Bourne did not have the widely recognized symptoms of coronavirus – a cough or high fever – and is therefore not eligible to be tested by the National Health Service (NHS) of the United Kingdom. But her experience of suddenly losing her sense of smell, combined with “strange headaches”, headaches and exhaustion led her doctor to diagnose her “right away” with Covid-19 over the phone.
Although there are not yet solid studies on the link between coronavirus and smell, doctors have anecdotally reported that loss of ability to smell may be among the symptoms of the virus – but its distribution and its duration are unclear.
“I’m lucky I don’t have really scary symptoms,” said the 33-year-old author. However, she describes her loss of smell, or anosmia, as “one of the most upsetting things I have ever experienced because you are not driving … I feel really helpless and scared . “
Aside from the psychological impact of believing that you have caught a deadly virus and how losing your sense of smell strips away the joy of eating, anosmia can also be dangerous.
As Bourne discovered when his boyfriend asked him why a plastic margarine was melting on the stove in their London home. Her back was turned while making sandwiches and she could not detect the smell of synthetic burns.
Like the dozens of odorless people CNN spoke to for this article, with a lack of official advice from health authorities available, Bourne turned to Google and social media for answers. She shared what she found in a thread on Twitter, where some people report that their sense of smell still hasn’t returned after three or four weeks.
I make a thread for those who have lost their sense of smell and taste because of # COVID19 with all the things that I found useful. It is a worrisome and miserable symptom and I know I have spent the past two weeks going through it frantically. I hope this will be useful to you. Please add
– Holly Bourne (@holly_bourneYA) April 6, 2020
Most people with recent anosmia or hyposmia – partial loss of smell – during the coronavirus pandemic want to know how long will it last? Will it be permanent?
The answer, according to Professor Steven Munger, director of the Center for Smell and Taste at the University of Florida, is unknown.
“What we have known for a long time is one of the main causes of odor loss: upper respiratory infections caused by viruses – a cold, the flu – a subset of people lose their sense of smell, mostly temporarily, but a small subset definitely loses that smell, “Munger told CNN.
For smell to return, “it can take days, weeks, sometimes even months or even years on rare occasions. Sometimes it’s progressive, sometimes it’s all at once and we don’t really know why, ”he adds.

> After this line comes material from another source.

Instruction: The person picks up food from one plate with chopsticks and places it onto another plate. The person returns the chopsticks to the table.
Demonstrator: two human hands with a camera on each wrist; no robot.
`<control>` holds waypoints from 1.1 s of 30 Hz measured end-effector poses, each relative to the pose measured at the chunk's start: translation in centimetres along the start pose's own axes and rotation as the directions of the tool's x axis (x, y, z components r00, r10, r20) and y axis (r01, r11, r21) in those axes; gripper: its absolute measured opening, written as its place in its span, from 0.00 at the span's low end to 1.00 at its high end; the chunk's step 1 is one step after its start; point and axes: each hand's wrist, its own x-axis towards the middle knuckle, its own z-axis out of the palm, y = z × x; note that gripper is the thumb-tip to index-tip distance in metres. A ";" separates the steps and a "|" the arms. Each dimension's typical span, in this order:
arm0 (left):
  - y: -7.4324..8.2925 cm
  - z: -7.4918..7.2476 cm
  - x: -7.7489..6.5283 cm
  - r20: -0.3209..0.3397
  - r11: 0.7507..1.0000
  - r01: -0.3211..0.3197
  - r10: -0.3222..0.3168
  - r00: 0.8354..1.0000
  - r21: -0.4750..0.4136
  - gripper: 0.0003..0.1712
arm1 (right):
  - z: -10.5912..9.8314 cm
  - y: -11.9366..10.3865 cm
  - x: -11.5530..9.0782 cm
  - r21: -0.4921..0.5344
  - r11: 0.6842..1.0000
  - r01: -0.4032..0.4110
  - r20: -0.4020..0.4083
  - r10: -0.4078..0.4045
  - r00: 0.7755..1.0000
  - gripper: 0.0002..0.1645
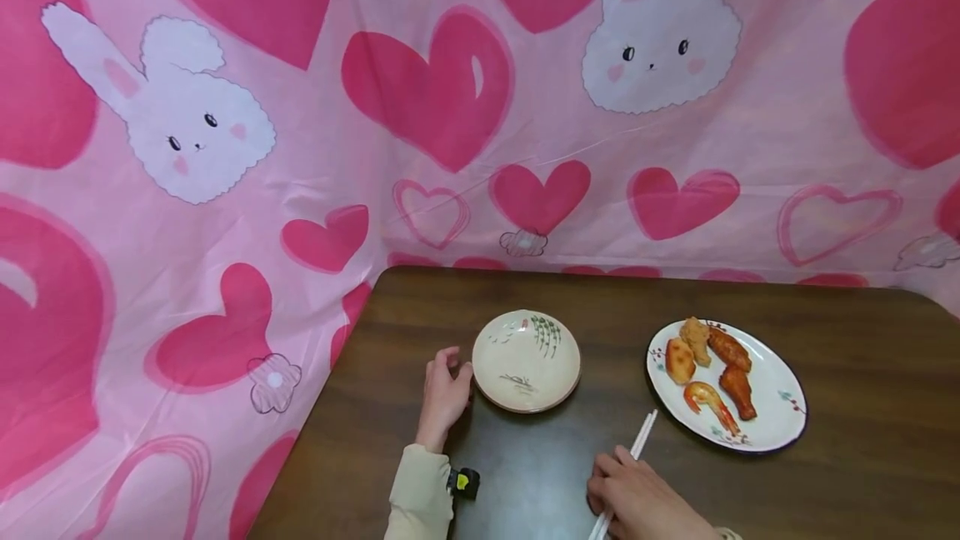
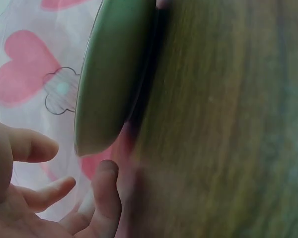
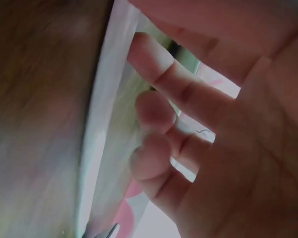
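Observation:
A small cream dish (image 1: 517, 373) with painted green leaves sits near the table's left side. My left hand (image 1: 444, 394) is just left of it, fingers loosely bent and holding nothing. In the left wrist view the fingertips (image 2: 108, 171) lie close to the side of the dish (image 2: 107, 74). My right hand (image 1: 641, 494) holds a pair of white chopsticks (image 1: 642, 433) near the table's front, their far ends pointing toward the large plate. In the right wrist view, fingers (image 3: 154, 111) curl beside the chopsticks (image 3: 102, 119); thumb contact is partly hidden.
A white oval plate (image 1: 776, 382) with a dark rim stands on the right of the brown wooden table (image 1: 862, 340). On it lie a shrimp (image 1: 711, 407), a drumstick (image 1: 737, 392) and other fried pieces. Pink heart-and-rabbit cloth (image 1: 450, 215) hangs behind and left of the table.

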 end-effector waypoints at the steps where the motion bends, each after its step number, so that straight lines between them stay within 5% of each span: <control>1: 0.1 -0.1 0.1 0.003 1.000 -0.001 0.001 1.000 0.008 0.23 | -0.1 -0.1 0.0 0.009 1.000 -0.008 0.000 0.008 1.000 0.14; 7: 0.4 -0.2 0.4 -0.027 0.999 -0.012 0.013 1.000 0.043 0.23 | -0.6 -0.2 0.2 0.115 0.989 -0.090 0.085 0.081 0.993 0.17; 14: 0.3 0.0 0.2 -0.007 0.995 -0.007 0.008 1.000 0.095 0.24 | -1.0 -0.9 0.3 0.159 0.982 -0.099 0.148 0.075 0.986 0.14; 17: 0.2 0.2 0.0 0.008 0.993 -0.009 0.008 1.000 0.118 0.24 | -2.0 -1.7 0.1 0.166 0.984 -0.063 0.093 0.048 0.994 0.10; 21: 0.4 0.5 -0.1 0.018 0.993 -0.014 0.012 1.000 0.120 0.24 | -4.5 -2.7 -1.4 0.186 0.979 0.080 -0.134 -0.055 0.989 0.08; 24: 0.5 0.6 -0.2 0.023 0.993 -0.023 0.020 1.000 0.116 0.24 | -5.9 -3.3 -2.8 0.187 0.959 0.212 -0.379 -0.128 0.916 0.11; 28: 0.4 0.6 -0.2 0.025 0.994 -0.030 0.027 0.999 0.106 0.23 | -7.0 -3.3 -3.7 0.055 0.947 0.316 -0.652 -0.205 0.729 0.12; 29: 0.4 0.6 -0.2 0.026 0.994 -0.029 0.026 0.999 0.104 0.23 | -7.2 -3.1 -3.8 0.036 0.952 0.304 -0.684 -0.198 0.702 0.12; 31: 0.4 0.6 -0.2 0.023 0.995 -0.020 0.018 1.000 0.098 0.22 | -7.4 -2.9 -3.9 -0.013 0.972 0.234 -0.721 -0.171 0.672 0.10; 33: 0.5 0.6 -0.2 0.025 0.995 -0.017 0.015 1.000 0.098 0.23 | -7.4 -2.8 -4.0 -0.016 0.991 0.132 -0.723 -0.103 0.683 0.10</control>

“I’m almost two weeks old now and around 70% of my sense of smell has returned. One nostril is better than the other nostril, “says Bourne.

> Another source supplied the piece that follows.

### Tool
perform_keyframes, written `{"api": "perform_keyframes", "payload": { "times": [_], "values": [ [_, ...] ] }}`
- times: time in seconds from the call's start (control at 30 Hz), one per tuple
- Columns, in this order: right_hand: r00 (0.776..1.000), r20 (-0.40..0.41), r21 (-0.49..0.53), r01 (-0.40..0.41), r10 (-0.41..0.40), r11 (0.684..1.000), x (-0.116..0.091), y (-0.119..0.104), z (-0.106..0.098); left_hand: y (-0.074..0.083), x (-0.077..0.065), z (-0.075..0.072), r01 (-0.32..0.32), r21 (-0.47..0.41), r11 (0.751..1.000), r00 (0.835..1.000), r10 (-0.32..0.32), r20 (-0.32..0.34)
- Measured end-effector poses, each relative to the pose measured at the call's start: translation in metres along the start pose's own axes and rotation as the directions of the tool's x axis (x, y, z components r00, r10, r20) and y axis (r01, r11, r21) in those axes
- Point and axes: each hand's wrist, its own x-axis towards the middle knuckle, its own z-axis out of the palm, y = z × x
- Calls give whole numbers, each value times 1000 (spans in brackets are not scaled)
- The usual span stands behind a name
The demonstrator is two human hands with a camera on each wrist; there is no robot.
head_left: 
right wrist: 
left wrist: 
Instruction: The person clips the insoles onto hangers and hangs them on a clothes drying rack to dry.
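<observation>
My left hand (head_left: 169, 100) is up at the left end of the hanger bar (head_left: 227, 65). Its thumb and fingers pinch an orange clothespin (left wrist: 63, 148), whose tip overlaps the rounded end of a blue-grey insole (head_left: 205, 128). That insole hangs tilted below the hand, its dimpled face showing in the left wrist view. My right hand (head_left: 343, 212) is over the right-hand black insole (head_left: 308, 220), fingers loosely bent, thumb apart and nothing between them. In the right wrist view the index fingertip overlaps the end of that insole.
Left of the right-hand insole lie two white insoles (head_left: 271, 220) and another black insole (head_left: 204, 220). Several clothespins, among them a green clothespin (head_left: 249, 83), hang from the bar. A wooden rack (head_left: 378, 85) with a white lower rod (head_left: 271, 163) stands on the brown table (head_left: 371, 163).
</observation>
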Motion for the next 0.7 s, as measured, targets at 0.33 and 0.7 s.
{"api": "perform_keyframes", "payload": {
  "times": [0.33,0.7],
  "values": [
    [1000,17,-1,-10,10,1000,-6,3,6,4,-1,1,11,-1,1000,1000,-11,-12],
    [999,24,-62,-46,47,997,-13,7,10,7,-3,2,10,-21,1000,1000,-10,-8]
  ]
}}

Mark Driver, a 55-year-old winemaker from London, started feeling sick with a cough, sore throat and mild temperature after coming into contact with a former colleague who has since tested positive for Covid-19 at Dubai. Around the eighth day of the driver’s illness, he lost his sense of smell. “It coincided with very severe headaches in the front of my head, just above my eyes,” he said.
“Smell is very important to my work, so I was a little concerned that it wouldn’t come back. Twenty days since he got sick, Driver says his wine tasting is “appalling” and he still doesn’t smell much.
Sian Griffiths, 60, who normally runs a bed and breakfast in Argyll, Scotland, started to feel tired on March 28 and realized that she lost her sense of smell when cooking a curry the next day. “I realized that I couldn’t taste it, even when I inadvertently chewed a cardamom pod. It was rather disconcerting because I had no other symptoms such as a stuffy nose, “she said.
Like many others in the UK, she followed government guidelines and did not contact her local health department because she had no coughs or fever. But she became worried after a few days. “I tried to stick my nose in a pot of coffee – nothing. Whiskey – nothing. Fry the bacon – not a clue. “
“Eating something was most unpleasant, even repellant because I couldn’t be sure that what I was eating was actually food,” added Griffiths.
The question of whether people experience loss of smell or loss of taste comes down to the scientific or familiar use of the word taste, says Munger. “When scientists talk about taste, they talk about what you can detect in your mouth that makes you feel – sweetness, salinity, bitterness, bitterness or umami (tasty). But taste plus smell is what your brain puts in place to create flavor function, “says Munger.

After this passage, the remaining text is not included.